*WHAT YOU ARE ASKED TO DO*
Repeat the data below in full. Pictures must not be part of the copy.

*DATA SEGMENT*
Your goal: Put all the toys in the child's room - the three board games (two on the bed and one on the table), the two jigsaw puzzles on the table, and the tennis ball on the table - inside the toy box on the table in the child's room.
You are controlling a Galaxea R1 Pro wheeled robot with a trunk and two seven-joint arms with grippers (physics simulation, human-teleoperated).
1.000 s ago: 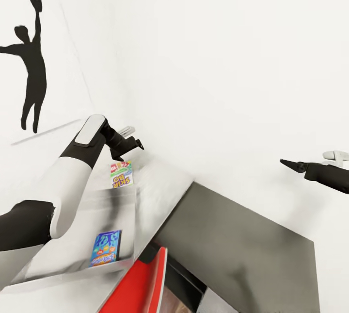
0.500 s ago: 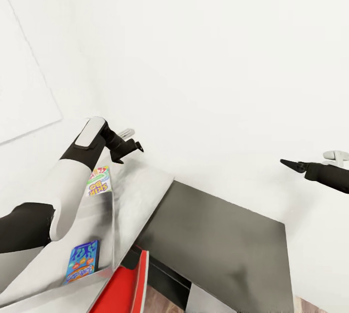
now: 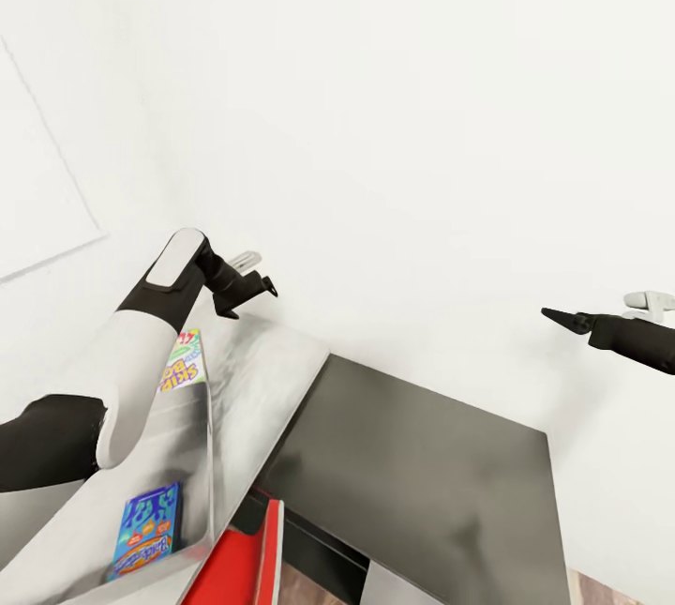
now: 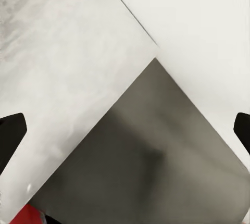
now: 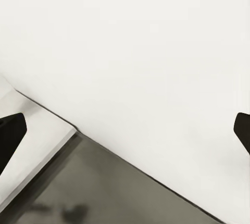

*SOLUTION*
Your goal: Put all the toys in the child's room - the three board games (two on the bed and one on the table), the two jigsaw puzzles on the table, and the tennis ball on the table - inside the toy box on the table in the child's room.
You are controlling a Galaxea R1 Pro wheeled robot with a trunk and two seven-joint arms with grippers (physics simulation, human-teleoperated).
1.000 s ago: 
0.500 s ago: 
now: 
now: 
now: 

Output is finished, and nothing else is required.